Dear High School Me, Expect the unexpected; you're used to rolling with the punches and it's more or less the same as high school. The more is that you're going to have more work than before, but you're also going to have more time (if you use it right). The less of college is that it is is less dramatic, though you managed to avoid that mostly in high school as well. You've done a decent job managing your time in college (no all-nighters yet woohoo!), but be ready to work hard nonetheless. Soccer practice is physically demanding, classes and papers mentally break you down, and working to pay for it is going to drive you crazy. At the end of the day though, you sleep in satisfaction with where you ended up, so do not worry about it too much. Be ready for hard work, but an amazing time. See you soon, Lisa


Holly, you are a senior and you have a lot going for you, your problem is you don't realize it. Now is the time to apply yourself and go strong at everything you do. Stop slacking, or in four years you will be watching all your friends graduate college and your biggest regret is not being on stage with them. You are eighteen, don't let boys, parties, your image, or the procrastinator inside of you stand in the way of your dreams. Every one talks about "the real world", and it is so very different than high school. The real world is not going to care what you do. If you don't succeed, it's only going to effect you. So now is the time to buckle down, and be prepared for this "real world" you are about to enter.
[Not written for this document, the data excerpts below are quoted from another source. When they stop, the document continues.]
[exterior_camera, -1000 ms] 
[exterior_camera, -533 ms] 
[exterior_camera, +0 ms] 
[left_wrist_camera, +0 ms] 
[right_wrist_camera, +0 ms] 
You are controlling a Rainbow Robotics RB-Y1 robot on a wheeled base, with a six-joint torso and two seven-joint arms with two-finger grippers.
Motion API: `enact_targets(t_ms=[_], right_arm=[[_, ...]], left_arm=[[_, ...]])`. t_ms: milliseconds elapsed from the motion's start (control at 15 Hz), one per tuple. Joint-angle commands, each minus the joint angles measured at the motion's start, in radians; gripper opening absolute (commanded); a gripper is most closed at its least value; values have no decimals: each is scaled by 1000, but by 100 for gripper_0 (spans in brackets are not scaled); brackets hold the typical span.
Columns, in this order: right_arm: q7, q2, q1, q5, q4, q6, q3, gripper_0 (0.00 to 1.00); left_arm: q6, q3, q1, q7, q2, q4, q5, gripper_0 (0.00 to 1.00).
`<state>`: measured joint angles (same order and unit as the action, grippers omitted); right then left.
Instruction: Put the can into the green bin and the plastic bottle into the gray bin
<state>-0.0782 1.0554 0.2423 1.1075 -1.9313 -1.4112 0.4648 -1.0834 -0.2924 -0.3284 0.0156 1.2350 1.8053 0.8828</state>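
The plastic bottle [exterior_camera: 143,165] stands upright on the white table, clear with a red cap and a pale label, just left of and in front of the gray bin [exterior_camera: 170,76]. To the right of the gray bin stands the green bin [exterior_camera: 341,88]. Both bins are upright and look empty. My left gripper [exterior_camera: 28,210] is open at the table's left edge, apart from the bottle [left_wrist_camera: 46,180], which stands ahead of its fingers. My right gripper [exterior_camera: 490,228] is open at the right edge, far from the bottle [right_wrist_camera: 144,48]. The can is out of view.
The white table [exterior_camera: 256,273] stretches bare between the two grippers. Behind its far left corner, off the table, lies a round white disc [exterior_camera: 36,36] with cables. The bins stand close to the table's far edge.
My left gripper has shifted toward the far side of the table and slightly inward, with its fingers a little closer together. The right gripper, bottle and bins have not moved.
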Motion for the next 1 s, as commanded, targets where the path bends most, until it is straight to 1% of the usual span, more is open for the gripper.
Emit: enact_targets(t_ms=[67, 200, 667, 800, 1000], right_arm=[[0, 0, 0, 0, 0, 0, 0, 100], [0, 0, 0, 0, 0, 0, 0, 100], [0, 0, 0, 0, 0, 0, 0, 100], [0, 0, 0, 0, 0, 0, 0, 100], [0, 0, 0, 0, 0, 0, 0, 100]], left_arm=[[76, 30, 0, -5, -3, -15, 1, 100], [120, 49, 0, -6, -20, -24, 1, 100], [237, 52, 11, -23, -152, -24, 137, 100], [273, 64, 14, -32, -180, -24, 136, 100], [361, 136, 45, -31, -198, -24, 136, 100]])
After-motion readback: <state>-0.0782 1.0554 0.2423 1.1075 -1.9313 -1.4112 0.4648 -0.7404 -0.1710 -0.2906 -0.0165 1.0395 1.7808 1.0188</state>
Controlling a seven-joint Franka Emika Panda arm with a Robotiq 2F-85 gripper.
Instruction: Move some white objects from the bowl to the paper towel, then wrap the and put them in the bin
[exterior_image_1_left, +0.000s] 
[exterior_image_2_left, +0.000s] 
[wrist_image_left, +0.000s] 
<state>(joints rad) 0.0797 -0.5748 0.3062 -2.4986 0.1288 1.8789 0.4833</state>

Despite the large numbers of people advising me to pursue my passions in college, I would not allow my preconceived interests to inhibit further personal growth. Although my intense love of reading and writing directed me to my English major, I wish I could remove the blinders I possessed as a high school senior. I now am fascinated by such diverse subjects as economics and biology, primarily as they relate to environmental issues. Although I highly value my background in English literature and critical writing, I should have allowed myself to explore the physicial and social sciences to greater detail. I will pursue a Master of Public Policy degree in Fall 2011 at The College of William & Mary, and I look forward to the varied curriculum of political science, economics, marine science, and law courses. These classes will better prepare me for a public policy career focusing on land use management issues and renewable energy policies. Ultimately though, I would not change my academic path throughout college, as I believe these experiences are necessary for personal development. So my former high school senior self should continue along the predicted trail and enjoy all of life's unexpected turns.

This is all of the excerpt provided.